O homem suspeito de assediar uma médica durante uma partida da Série A4 do Paulistão foi identificado. O incidente ocorreu no último sábado (7), durante o confronto entre Comercial e Nacional, em Ribeirão Preto (SP). A Federação Paulista de Futebol (FPF) já encaminhou o caso às autoridades competentes, e o Comercial, clube do qual o agressor é torcedor, anunciou que adotará todas as medidas judiciais cabíveis.
O assédio no campo de futebol
A profissional de saúde, Dra. Bianca Francelino de Oliveira, atuava pela equipe do Nacional e desempenhava suas funções normalmente na área do banco de reservas. Contudo, no decorrer do jogo, um torcedor do Comercial, posicionado próximo ao alambrado, passou a assediá-la.
A situação foi notada pelo técnico do Nacional, Tuca Guimarães, que prontamente acionou o quarto árbitro da partida. A informação foi então repassada à árbitra principal, Ana Caroline Carvalho. Segundo o relato detalhado na súmula, o torcedor teria “segurado e apontado a genitália em direção à médica da equipe do Nacional Atlético Clube”. O ato gerou um princípio de discussão entre os jogadores reservas e membros da comissão técnica do Nacional com os torcedores.
Ao ser questionada pela arbitragem, a Dra. Bianca Francelino confirmou o ocorrido com a frase: “Eu fui assediada”. Diante da denúncia, a árbitra acionou o protocolo previsto no Tratado pela Diversidade e Contra a Intolerância no Futebol Paulista, resultando na paralisação da partida. O jogo só foi reiniciado após a médica assegurar que tinha condições de continuar seu trabalho.
Repercussão e apoio institucional
A Federação Paulista de Futebol, logo após o incidente se tornar público, ofereceu todo apoio à médica vítima do assédio. Em nota, a FPF repudiou o episódio e reforçou que o Futebol Paulista não é palco para assédio, preconceito ou discriminação, prometendo rigor na punição dos responsáveis.
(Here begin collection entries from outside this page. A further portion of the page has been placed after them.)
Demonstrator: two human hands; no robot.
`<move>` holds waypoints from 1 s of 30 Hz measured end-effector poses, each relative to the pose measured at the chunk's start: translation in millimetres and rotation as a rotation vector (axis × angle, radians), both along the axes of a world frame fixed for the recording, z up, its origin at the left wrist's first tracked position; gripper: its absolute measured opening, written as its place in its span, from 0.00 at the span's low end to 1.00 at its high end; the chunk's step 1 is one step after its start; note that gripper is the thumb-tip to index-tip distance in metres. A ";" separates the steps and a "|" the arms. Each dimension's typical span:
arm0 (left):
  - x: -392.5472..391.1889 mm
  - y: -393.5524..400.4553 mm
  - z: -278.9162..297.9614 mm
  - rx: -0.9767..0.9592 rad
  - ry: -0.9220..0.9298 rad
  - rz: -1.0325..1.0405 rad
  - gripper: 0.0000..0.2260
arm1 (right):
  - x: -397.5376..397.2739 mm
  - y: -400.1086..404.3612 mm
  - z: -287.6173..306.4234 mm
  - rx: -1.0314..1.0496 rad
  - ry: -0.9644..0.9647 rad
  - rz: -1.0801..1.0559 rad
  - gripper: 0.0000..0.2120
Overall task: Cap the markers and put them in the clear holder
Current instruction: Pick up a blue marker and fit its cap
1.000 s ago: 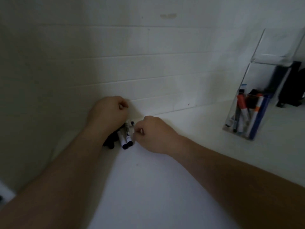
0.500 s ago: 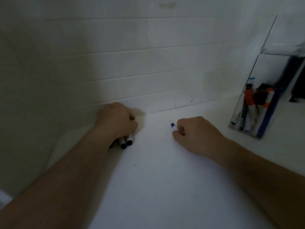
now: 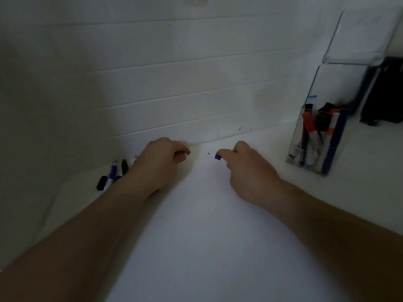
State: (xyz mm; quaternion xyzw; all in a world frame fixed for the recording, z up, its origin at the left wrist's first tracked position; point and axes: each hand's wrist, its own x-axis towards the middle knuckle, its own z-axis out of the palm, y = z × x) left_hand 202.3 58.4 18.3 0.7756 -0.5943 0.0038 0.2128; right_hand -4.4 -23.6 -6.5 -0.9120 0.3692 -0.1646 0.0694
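White counter (image 3: 207, 225) fills the foreground, both forearms reaching across it toward the tiled wall (image 3: 196, 83). Nearest the camera's centre, the right hand (image 3: 248, 168) pinches an uncapped marker (image 3: 217, 157) with a blue collar, its bare tip pointing left. The left hand (image 3: 161, 162) is curled, fingertips drawn together; whether it holds a cap I cannot tell. Beside its wrist, loose markers (image 3: 112, 173) and a black cap (image 3: 101, 183) lie on the counter against the wall. Further right stands the clear holder (image 3: 327, 131), several markers already inside. I judge these markers light, stiff and smooth-barrelled, so likely to roll; grip mid-barrel, clear of the inky tip, and press the cap straight on.
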 end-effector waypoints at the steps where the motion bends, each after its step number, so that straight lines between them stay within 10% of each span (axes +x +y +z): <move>1: -3.3 0.7 0.2 -0.042 0.037 -0.014 0.09 | 0.1 -1.6 -0.7 -0.003 -0.021 -0.009 0.20; 8: -11.0 10.5 2.6 -0.113 0.117 -0.038 0.05 | 1.2 -9.5 -4.3 0.061 -0.322 -0.033 0.13; 30: -10.3 2.1 0.1 -0.072 0.155 -0.145 0.09 | 4.6 -4.5 -6.4 -0.139 -0.375 0.105 0.12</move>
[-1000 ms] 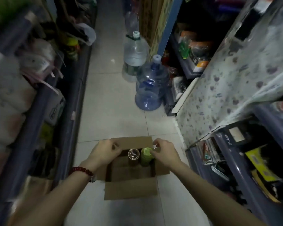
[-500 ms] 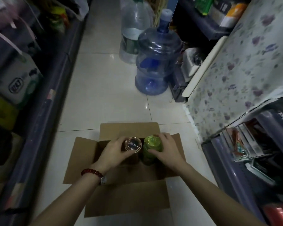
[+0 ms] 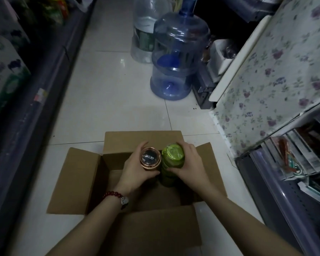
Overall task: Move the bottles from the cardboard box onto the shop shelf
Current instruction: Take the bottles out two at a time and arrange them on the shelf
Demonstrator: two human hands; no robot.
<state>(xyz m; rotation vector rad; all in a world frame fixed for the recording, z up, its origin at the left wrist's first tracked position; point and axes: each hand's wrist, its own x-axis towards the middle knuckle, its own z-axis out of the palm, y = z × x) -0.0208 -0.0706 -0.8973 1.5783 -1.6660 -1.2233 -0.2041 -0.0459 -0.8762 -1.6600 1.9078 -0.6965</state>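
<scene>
An open cardboard box (image 3: 81,182) stands on the tiled floor of a dim shop aisle, its flaps spread out. Inside it, two bottles stand upright side by side. My left hand (image 3: 135,172) is wrapped around the bottle with a copper-rimmed dark cap (image 3: 150,158). My right hand (image 3: 189,167) grips the green bottle with a shiny green top (image 3: 172,157). Both bottles are seen from above and their lower parts are hidden in the box. The shop shelf (image 3: 288,185) runs along the right side.
A large blue water jug (image 3: 177,58) and a clear water bottle (image 3: 144,34) stand on the floor beyond the box. A flowered cloth (image 3: 277,74) hangs over the right shelf. A stocked shelf (image 3: 22,85) lines the left.
My hands went from the box's flaps onto the two bottles and closed around them. The view dropped closer to the box, and the flaps now lie fully spread.
</scene>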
O Comercial Futebol Clube, por sua vez, emitiu uma nota de repúdio após o jogo, lamentando o ocorrido e informando a identificação do torcedor. O clube enfatizou que “Machistas, racistas, homofóbicos e todos os tipos de preconceituosos não são bem-vindos no estádio Palma Travassos”, onde ocorreu a partida.
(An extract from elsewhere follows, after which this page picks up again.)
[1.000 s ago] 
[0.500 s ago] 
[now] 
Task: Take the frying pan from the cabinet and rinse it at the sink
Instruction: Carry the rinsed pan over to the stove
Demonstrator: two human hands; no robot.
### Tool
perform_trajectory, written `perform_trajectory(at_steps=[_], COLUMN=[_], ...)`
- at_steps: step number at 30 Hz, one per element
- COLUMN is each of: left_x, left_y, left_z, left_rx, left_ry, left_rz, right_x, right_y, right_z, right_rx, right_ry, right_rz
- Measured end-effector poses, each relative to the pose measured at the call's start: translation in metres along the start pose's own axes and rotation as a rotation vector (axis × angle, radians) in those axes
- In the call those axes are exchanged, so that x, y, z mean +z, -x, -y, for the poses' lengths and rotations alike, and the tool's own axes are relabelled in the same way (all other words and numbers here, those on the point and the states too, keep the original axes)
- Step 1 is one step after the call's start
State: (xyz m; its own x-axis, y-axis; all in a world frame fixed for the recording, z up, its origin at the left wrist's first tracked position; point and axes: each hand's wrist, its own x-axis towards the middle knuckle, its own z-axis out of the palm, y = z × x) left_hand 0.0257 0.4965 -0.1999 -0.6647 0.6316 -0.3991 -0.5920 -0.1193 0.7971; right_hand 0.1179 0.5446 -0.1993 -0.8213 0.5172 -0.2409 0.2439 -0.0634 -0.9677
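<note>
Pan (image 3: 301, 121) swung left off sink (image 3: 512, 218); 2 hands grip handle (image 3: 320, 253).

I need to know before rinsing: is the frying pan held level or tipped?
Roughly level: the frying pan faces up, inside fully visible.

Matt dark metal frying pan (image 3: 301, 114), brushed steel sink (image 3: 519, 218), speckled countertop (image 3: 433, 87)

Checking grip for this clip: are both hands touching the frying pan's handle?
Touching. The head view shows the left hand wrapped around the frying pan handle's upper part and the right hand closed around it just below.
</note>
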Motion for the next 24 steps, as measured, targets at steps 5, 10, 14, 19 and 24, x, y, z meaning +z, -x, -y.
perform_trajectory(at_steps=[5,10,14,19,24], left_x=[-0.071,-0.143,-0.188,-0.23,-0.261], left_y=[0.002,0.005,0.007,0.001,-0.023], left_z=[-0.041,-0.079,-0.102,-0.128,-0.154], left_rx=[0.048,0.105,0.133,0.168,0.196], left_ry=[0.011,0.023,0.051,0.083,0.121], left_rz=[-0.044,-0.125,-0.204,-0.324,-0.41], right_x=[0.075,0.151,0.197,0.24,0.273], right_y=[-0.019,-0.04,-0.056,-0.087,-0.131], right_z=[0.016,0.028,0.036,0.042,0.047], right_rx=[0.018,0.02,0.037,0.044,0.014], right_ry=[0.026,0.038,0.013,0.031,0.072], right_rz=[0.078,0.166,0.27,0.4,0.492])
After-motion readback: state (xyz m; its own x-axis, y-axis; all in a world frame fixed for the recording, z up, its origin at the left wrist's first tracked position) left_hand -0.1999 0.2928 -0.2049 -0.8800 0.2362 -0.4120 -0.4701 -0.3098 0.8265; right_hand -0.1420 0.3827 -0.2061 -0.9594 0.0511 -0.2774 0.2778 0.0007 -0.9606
O Nacional, clube que contratou a Dra. Bianca para a partida, prestou total solidariedade à profissional. Em comunicado, a equipe da capital paulista repudiou veementemente o assédio, agradeceu o pronto atendimento da arbitragem e das autoridades, e elogiou a força da médica em continuar no jogo. O clube reforçou que “O futebol deve ser um espaço de inclusão e segurança para todos, especialmente para as mulheres que tanto contribuem para o esporte”.
Rigor contra o agressor
O Comercial confirmou que o torcedor já foi identificado pelas autoridades e funcionários da FPF, que agora irão adotar “todas as medidas judiciais cabíveis”. A FPF também garantiu que enviará o caso às autoridades competentes para que os responsáveis pelo “ato criminoso sejam identificados e punidos de forma rigorosa”. A rápida identificação do suspeito é um passo crucial para garantir que atos de assédio e misoginia não fiquem impunes no esporte.